Your instructions:
Begin with the first line of the entries below. Copy each line exactly, stopping after the one that contains "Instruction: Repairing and".
= Beginning of Section =
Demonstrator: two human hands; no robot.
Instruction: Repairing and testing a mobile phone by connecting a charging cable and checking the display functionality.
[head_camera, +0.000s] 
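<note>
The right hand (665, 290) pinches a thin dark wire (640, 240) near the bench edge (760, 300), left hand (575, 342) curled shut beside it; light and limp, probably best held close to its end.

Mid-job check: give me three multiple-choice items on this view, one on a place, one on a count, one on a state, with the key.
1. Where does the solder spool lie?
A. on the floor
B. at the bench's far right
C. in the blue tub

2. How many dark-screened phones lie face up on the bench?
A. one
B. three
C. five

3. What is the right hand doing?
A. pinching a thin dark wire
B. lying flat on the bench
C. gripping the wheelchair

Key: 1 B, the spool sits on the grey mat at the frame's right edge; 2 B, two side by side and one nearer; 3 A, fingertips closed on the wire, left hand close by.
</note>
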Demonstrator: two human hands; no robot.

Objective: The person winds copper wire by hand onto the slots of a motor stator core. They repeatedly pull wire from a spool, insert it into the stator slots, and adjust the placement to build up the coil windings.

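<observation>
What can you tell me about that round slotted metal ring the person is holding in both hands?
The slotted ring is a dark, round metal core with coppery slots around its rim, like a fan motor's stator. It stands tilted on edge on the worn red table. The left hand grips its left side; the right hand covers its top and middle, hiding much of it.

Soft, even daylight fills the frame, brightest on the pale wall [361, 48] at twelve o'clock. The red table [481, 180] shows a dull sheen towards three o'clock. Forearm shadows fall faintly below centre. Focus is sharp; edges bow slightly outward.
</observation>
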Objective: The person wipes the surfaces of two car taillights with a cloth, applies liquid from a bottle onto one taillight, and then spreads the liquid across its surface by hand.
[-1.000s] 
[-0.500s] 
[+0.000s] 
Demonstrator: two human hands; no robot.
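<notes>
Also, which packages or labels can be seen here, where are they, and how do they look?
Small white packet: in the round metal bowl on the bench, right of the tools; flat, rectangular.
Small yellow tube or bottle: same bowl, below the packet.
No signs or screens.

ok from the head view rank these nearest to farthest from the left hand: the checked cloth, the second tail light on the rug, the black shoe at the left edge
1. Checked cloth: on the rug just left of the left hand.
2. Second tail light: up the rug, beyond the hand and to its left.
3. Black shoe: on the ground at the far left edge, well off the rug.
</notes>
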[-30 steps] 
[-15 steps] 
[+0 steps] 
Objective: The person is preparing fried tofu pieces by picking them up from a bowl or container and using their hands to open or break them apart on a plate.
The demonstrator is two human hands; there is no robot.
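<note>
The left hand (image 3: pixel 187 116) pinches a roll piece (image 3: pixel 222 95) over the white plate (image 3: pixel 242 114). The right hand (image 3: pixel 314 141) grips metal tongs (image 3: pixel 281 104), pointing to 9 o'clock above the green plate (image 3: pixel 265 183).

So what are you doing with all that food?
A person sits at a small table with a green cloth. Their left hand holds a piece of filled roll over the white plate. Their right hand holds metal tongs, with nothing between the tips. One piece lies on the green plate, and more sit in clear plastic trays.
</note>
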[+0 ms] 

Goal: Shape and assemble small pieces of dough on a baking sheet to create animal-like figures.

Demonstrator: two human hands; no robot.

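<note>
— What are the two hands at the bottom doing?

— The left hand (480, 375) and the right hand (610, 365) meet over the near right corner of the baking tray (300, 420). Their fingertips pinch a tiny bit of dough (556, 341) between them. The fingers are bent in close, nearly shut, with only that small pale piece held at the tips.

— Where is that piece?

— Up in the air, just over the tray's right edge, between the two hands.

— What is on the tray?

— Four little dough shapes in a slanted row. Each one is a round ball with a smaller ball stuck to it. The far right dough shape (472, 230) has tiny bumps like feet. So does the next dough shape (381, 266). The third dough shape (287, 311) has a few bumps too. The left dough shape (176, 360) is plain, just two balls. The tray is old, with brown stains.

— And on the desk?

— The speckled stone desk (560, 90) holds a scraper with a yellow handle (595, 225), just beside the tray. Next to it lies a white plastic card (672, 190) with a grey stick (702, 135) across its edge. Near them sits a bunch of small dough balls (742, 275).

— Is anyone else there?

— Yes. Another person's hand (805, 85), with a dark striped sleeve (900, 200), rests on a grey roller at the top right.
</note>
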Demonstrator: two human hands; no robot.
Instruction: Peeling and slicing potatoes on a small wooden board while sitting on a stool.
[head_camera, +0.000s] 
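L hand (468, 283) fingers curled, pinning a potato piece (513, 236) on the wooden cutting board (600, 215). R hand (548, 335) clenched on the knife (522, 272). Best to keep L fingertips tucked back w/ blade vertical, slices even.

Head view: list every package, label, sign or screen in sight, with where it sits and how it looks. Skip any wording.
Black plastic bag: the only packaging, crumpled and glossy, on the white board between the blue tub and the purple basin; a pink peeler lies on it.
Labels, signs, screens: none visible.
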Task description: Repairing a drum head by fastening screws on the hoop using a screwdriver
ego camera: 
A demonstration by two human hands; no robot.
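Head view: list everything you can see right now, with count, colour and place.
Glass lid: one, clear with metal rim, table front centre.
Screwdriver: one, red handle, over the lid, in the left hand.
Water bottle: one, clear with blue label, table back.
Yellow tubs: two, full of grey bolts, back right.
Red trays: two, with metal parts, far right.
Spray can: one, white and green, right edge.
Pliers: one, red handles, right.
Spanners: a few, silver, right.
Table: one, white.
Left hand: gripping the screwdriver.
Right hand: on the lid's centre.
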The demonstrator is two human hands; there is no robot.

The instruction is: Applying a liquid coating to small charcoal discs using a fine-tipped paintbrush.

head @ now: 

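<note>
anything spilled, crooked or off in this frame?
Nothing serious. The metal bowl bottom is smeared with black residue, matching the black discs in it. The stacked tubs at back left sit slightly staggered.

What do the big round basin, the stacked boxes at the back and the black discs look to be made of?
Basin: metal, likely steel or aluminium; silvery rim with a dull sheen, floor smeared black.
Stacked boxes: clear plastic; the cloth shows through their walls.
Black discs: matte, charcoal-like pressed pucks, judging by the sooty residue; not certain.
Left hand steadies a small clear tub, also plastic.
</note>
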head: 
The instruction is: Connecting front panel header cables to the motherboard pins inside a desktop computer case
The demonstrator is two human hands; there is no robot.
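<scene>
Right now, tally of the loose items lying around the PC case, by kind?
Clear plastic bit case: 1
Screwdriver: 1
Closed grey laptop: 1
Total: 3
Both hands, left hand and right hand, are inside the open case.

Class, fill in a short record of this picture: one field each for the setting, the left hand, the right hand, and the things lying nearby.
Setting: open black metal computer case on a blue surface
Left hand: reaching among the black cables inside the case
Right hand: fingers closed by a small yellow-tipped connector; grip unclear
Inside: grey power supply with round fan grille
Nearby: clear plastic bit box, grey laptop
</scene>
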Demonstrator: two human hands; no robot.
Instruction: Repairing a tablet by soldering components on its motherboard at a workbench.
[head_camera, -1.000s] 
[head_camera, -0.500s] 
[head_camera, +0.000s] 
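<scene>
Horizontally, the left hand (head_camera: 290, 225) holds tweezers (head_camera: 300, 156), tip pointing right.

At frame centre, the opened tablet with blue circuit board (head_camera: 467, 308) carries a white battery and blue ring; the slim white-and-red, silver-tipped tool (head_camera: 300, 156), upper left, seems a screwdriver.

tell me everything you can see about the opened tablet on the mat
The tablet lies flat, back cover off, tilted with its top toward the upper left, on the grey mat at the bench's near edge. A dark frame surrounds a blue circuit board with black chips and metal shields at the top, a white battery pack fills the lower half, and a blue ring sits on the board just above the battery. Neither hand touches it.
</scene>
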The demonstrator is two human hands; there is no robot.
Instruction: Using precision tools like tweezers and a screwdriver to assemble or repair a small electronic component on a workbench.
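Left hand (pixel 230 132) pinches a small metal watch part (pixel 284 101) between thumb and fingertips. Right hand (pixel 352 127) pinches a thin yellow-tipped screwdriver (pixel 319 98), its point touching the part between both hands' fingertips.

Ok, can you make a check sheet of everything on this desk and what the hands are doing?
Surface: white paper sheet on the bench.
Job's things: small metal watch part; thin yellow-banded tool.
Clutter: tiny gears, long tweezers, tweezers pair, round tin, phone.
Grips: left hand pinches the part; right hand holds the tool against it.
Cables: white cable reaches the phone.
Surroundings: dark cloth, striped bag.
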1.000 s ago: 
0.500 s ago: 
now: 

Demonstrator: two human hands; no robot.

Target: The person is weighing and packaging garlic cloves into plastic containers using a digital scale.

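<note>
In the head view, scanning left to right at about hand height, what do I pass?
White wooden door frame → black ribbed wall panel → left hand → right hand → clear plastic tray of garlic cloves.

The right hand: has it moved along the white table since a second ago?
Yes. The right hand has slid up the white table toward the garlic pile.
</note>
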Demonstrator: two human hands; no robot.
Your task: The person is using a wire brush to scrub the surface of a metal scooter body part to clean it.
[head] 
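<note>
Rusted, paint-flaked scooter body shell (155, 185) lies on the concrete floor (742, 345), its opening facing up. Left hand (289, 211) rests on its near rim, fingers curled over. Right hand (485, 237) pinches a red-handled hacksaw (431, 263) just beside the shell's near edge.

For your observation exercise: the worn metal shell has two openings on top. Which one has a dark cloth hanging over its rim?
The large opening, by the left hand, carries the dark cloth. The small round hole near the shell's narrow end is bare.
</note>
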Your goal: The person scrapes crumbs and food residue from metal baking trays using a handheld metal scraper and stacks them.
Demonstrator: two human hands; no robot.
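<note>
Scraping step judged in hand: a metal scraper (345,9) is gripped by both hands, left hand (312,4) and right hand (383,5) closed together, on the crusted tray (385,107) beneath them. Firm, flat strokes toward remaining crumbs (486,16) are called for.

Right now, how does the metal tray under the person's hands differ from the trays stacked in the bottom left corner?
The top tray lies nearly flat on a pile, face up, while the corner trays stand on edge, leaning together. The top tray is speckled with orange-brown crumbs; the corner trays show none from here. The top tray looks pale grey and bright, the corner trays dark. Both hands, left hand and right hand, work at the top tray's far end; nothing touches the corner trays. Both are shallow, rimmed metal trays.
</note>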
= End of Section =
Task output:
Demonstrator: two human hands; no robot.
Instruction: Repairing and testing a mobile phone by connecting a charging cable and checking the display functionality.

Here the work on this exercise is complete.